Coursera: Prediction Assignment Writeup

Executive Summary

The report explore die relationship between some variables of data from acelerometers on the belt, forearm, and dumbell of 6 participants. The goal is to predict the “classe” variable. For the prediction of the 20 predefined test data sets the method Support Vector Machine is used and delivers good results.

Data Preparation und Data Expoloration

Data Source

More Information about the accelerometer data is available from the website: http://web.archive.org/web/20161224072740/http:/groupware.les.inf.puc-rio.br/har

Training data: https://d396qusza40orc.cloudfront.net/predmachlearn/pml-training.csv

Test data: https://d396qusza40orc.cloudfront.net/predmachlearn/pml-testing.csv

The files should be made available in the current directory.

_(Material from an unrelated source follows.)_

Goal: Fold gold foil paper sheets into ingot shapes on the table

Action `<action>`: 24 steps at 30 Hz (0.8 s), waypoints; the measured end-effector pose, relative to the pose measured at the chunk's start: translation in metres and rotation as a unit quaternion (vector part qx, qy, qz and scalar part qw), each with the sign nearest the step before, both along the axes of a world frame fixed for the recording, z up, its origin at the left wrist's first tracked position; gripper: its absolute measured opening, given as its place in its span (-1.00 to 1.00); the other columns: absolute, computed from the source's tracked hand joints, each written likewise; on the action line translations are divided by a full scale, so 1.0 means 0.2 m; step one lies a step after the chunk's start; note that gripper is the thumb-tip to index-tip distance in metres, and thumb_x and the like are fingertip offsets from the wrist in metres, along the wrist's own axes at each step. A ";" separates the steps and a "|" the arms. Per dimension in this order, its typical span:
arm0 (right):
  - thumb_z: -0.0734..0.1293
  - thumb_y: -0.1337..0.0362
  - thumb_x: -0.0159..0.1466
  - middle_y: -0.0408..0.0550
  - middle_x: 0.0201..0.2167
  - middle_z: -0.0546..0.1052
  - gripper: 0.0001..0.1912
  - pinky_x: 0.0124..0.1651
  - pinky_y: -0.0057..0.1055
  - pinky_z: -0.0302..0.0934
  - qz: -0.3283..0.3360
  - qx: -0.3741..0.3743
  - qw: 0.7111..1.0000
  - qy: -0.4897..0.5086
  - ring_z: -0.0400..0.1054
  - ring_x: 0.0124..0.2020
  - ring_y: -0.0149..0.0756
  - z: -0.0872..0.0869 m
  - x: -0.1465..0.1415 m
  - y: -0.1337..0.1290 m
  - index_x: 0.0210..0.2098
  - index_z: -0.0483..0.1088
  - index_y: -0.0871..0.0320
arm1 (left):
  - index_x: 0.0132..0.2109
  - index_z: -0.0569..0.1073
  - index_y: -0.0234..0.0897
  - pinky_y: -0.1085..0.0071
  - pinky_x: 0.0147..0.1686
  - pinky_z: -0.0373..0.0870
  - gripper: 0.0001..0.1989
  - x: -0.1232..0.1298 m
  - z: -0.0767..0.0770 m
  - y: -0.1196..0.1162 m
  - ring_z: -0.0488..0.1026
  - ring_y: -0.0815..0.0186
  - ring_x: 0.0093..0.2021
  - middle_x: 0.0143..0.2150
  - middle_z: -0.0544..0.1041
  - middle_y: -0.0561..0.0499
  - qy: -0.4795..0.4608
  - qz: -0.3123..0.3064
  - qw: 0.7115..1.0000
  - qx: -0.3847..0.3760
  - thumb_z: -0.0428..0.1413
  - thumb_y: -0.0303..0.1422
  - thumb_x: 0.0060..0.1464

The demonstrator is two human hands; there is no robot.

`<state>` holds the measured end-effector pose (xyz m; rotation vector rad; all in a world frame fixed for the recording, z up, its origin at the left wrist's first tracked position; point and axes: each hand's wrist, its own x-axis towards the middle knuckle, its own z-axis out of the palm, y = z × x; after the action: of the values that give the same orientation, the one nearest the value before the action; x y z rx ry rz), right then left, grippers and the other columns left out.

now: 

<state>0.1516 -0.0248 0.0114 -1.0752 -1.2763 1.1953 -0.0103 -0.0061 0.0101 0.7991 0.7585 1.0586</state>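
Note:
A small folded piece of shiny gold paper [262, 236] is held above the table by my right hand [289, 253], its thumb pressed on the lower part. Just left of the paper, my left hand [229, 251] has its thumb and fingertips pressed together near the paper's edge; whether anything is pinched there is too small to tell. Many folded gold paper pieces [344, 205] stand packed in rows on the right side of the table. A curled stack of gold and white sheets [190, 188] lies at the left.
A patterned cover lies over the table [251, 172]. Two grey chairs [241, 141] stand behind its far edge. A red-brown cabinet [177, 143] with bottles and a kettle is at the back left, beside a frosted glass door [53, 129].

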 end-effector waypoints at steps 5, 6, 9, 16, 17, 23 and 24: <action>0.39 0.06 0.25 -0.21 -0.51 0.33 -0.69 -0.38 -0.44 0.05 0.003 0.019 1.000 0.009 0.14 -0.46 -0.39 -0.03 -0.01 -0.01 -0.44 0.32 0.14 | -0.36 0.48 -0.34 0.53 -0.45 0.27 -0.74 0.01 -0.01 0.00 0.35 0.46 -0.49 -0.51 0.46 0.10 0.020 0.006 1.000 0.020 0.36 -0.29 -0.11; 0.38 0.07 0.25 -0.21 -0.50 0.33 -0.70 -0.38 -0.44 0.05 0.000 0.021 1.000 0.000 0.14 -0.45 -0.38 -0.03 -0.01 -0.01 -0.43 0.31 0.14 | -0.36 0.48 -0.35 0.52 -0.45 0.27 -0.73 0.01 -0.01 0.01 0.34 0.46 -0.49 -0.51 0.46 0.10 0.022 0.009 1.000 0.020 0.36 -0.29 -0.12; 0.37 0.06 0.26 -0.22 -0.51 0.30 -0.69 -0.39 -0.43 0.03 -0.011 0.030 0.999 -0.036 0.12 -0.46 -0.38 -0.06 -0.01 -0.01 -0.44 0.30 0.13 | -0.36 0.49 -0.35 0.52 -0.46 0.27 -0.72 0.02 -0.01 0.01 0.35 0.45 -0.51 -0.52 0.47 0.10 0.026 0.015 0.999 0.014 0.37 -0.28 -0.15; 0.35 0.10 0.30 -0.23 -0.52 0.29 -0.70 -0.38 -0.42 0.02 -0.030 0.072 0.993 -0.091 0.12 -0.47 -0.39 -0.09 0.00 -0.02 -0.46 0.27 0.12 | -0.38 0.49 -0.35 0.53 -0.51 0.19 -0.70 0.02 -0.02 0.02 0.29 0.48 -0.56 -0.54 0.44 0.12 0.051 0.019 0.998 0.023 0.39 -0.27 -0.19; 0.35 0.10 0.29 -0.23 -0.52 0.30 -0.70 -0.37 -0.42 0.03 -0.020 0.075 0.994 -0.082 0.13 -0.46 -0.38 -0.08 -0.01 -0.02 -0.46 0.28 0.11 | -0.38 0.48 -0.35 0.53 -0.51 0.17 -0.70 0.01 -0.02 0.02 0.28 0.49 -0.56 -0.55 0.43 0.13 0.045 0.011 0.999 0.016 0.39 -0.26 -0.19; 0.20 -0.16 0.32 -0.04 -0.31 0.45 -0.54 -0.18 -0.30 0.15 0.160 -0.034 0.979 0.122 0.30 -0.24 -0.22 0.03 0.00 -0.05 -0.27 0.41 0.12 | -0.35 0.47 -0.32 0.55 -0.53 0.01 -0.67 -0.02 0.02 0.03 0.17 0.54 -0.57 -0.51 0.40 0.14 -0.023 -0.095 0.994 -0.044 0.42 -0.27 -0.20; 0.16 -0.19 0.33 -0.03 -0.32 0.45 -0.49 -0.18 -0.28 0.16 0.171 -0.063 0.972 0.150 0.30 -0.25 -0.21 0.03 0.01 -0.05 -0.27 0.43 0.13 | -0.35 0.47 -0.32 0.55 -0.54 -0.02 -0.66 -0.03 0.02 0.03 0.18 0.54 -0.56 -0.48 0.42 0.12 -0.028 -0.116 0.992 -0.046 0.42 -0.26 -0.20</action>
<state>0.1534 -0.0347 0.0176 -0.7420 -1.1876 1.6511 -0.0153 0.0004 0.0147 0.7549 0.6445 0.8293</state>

## size of pml-training.csv : 19622

## size of pml-testing.csv  : 20

Data Preparation

First, the columns with missing data are eliminated.

## Selected Variables:

## --------------------

##  [1] "X"                    "user_name"            "raw_timestamp_part_1"
##  [4] "raw_timestamp_part_2" "cvtd_timestamp"       "new_window"          
##  [7] "num_window"           "roll_belt"            "pitch_belt"          
## [10] "yaw_belt"             "total_accel_belt"     "gyros_belt_x"        
## [13] "gyros_belt_y"         "gyros_belt_z"         "accel_belt_x"        
## [16] "accel_belt_y"         "accel_belt_z"         "magnet_belt_x"       
## [19] "magnet_belt_y"        "magnet_belt_z"        "roll_arm"            
## [22] "pitch_arm"            "yaw_arm"              "total_accel_arm"     
## [25] "gyros_arm_x"          "gyros_arm_y"          "gyros_arm_z"         
## [28] "accel_arm_x"          "accel_arm_y"          "accel_arm_z"         
## [31] "magnet_arm_x"         "magnet_arm_y"         "magnet_arm_z"        
## [34] "roll_dumbbell"        "pitch_dumbbell"       "yaw_dumbbell"        
## [37] "total_accel_dumbbell" "gyros_dumbbell_x"     "gyros_dumbbell_y"    
## [40] "gyros_dumbbell_z"     "accel_dumbbell_x"     "accel_dumbbell_y"    
## [43] "accel_dumbbell_z"     "magnet_dumbbell_x"    "magnet_dumbbell_y"   
## [46] "magnet_dumbbell_z"    "roll_forearm"         "pitch_forearm"       
## [49] "yaw_forearm"          "total_accel_forearm"  "gyros_forearm_x"     
## [52] "gyros_forearm_y"      "gyros_forearm_z"      "accel_forearm_x"     
## [55] "accel_forearm_y"      "accel_forearm_z"      "magnet_forearm_x"    
## [58] "magnet_forearm_y"     "magnet_forearm_z"     "classe"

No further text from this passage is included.